Ok so now you’ve got flour, water, and a jar to put it in. Awesome. Now we begin the arduous days-long journey of cultivating wild yeast. The “traditional” way of doing this involves mixing big quantities of flour and water, pouring most of it out, and adding more. Because, as you’ve noticed, gluten free flour is a bit on the spendy side, we want to avoid this. So I’ve come up with a perfect, no-pouring method to get yourself some sourdough started in just four days. Also, theres pancakes involved so…
DAY ONE AM:
Wash your jar really well and mix 2 Tbsp each of flour and water in the bottom. Cover with cloth or a paper towel but NOT THE LID OF THE JAR.
DAY ONE PM:
Stir in 2 more Tbsp each of flour and water. It will look, smell, and taste like glue and you may feel like you’ve been duped. You haven’t. Please, stick with me here.
DAY TWO AM:
We’re gonna step up our feeding by stirring in 1/4 cup each of flour and water.
DAY TWO PM:
Do it again but HEY LOOK THERES SOME BUBBLES AND IT KINDA SMELLS. This is good. We want it to smell.
DAY THREE AM:
We’re gonna feed it MORE! 1/2 cup each of flour and water!
DAY THREE PM:
Another 1/2 cup each! Uh oh, the jar is getting kinda full now.
DAY FOUR AM:
Ok that jar is pretty full, there are some small bubbles, and it definitely smells kinda sourdough-ey. If we add any more flour and water the jar will overflow, but we don’t want to throw away our precious sourdough, so LETS MAKE SOME PANCAKES.

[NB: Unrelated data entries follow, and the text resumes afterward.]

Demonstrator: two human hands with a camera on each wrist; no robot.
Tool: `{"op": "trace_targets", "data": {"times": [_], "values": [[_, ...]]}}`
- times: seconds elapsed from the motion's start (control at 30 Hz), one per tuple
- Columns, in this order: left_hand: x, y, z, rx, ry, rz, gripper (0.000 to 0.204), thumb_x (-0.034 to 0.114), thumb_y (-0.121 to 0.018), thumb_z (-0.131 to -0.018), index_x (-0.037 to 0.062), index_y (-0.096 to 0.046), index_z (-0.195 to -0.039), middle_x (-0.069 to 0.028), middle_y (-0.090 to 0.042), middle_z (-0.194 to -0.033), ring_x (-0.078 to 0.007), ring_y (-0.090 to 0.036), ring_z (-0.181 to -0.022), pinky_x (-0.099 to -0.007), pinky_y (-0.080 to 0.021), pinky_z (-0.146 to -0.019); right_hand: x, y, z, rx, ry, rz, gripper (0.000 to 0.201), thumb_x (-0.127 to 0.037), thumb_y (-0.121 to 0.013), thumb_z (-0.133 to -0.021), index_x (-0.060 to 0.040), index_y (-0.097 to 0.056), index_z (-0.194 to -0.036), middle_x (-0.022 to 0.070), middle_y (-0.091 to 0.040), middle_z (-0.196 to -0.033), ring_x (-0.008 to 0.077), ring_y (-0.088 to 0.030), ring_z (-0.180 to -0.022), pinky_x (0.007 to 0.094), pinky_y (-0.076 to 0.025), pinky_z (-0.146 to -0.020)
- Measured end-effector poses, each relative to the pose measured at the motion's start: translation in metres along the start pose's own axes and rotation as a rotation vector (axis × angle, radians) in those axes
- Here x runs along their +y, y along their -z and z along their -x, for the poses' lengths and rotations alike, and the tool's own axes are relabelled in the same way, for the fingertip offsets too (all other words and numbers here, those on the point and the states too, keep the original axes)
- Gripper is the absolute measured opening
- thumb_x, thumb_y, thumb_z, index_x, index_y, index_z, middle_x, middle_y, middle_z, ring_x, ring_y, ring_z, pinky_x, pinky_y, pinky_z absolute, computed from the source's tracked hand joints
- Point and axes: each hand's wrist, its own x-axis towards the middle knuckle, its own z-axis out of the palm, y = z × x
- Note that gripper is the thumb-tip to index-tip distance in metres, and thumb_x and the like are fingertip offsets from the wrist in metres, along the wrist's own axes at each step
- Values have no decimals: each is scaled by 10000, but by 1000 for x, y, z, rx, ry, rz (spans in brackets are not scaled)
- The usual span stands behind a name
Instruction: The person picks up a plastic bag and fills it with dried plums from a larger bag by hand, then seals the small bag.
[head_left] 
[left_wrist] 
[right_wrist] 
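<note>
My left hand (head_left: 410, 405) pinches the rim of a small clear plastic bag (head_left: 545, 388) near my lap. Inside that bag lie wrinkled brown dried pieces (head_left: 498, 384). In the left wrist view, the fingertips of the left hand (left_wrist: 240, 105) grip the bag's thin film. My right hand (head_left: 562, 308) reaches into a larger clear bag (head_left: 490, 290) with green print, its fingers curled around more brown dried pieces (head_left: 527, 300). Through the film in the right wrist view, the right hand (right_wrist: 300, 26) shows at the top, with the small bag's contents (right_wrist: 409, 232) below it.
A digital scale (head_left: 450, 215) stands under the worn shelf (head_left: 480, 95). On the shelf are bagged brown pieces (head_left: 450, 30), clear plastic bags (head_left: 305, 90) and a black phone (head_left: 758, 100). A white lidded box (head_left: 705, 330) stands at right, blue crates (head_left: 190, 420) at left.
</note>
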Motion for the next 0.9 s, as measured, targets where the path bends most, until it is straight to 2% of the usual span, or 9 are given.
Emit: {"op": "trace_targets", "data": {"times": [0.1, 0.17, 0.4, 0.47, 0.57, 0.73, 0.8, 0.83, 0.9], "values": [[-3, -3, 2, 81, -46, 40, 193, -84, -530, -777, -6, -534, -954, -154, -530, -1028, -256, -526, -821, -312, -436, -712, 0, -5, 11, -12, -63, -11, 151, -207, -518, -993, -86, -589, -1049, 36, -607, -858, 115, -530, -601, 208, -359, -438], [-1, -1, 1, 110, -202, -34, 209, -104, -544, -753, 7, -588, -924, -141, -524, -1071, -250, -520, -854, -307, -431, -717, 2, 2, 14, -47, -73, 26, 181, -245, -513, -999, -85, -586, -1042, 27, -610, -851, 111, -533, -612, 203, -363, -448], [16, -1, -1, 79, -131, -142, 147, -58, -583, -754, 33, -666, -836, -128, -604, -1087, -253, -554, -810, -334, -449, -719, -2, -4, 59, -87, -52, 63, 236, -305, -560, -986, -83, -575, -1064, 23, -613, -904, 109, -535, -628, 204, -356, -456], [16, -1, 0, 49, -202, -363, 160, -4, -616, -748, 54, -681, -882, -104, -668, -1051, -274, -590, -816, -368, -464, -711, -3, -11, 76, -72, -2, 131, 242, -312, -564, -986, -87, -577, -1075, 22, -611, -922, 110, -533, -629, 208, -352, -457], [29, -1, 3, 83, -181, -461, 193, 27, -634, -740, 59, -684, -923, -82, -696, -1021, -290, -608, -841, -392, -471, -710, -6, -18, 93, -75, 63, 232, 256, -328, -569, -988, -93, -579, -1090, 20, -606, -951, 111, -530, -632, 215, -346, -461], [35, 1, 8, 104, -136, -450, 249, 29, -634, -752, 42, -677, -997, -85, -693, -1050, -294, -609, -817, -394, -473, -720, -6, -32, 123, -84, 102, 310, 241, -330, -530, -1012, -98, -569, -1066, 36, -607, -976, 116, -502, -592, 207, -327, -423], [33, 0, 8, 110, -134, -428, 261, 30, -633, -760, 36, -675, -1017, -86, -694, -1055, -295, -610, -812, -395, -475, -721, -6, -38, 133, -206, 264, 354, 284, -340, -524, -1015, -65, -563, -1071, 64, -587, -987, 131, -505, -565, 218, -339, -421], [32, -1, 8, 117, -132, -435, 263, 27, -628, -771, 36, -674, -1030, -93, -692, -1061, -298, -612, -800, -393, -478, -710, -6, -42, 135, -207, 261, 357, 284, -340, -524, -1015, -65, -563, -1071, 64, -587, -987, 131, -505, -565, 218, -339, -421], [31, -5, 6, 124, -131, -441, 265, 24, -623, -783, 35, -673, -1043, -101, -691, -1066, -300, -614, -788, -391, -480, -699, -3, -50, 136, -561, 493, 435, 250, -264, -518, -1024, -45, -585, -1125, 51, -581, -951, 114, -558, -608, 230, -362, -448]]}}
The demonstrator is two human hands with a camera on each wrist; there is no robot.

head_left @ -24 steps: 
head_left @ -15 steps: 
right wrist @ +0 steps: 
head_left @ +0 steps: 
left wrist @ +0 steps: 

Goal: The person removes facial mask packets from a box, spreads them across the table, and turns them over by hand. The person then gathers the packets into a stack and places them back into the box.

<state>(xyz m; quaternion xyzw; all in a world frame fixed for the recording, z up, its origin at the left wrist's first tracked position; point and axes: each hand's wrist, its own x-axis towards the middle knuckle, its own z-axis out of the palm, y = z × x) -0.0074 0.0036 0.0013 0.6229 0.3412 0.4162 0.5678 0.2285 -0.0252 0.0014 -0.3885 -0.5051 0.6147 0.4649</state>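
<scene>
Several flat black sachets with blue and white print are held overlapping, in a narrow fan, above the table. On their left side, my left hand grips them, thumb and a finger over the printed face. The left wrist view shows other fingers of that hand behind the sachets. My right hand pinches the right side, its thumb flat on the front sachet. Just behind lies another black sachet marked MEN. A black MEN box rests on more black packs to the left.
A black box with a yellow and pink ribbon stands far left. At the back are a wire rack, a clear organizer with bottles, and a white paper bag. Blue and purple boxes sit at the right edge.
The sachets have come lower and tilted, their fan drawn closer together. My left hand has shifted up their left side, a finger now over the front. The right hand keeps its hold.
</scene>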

Pancakes are a great way to use up “poured off” starter, starter that’s not quite ready yet, or just, because you want pancakes. And also the sourdough aspect fixes a lot of the things that are typically wrong with gluten free pancakes. Mainly the like, texture and that they don’t rise very well. Here’s how you do it:
Mix 1 cup of sourdough starter, 1 cup of GF flour, 1 cup of milk or milk alternative (we use oat), 1 egg, 1 tablespoon sugar or sugar alternative, 2 tsp of baking powder, and some cinnamon and vanilla extract in a large bowl and let it sit for at least 5 minutes. This step is very necessary because the GF flours tend to take some time to absorb liquids. Look I don’t make the rules. Then you can pour small scoops onto a hot griddle or frying pan, flip over when bubbly, hopefully don’t burn them, and enjoy with your favorite pancake toppings.
THEN after you’ve enjoyed your pancakes you should have a small amount of starter left in the jar (less than a cup?). Now we’re going to give it a big feed to make some actual bread. Now, different blog posts will tell you different things about starter/flour/water ratios and feeding schedules BUT all of them are way too complicated and here’s what I’ve found works best with the gluten free sourdough: you know that thing in the bible that says a little leaven leavens the whole lump? So, the GF starter seems to be most happy and bubbly if you use up most of it, and then feed it according to what you plan on making next. Different recipes require different amounts of starter, so, whatever the recipe you’re going to use says, stir in that much flour and an equal amount of water, and let it sit for 12-24 hours before you’re ready to start something. Yes, this does mean that you essentially have to plan your bread two days in advance. But trust me, it’s 10000% worth it. Also, you don’t have to feed it twice a day anymore, just, about 12 hours before you want to start making something. You can totally leave it for a day or two unfed, and if you go on a trip or something, just pop it in the fridge and it will be fineeeee.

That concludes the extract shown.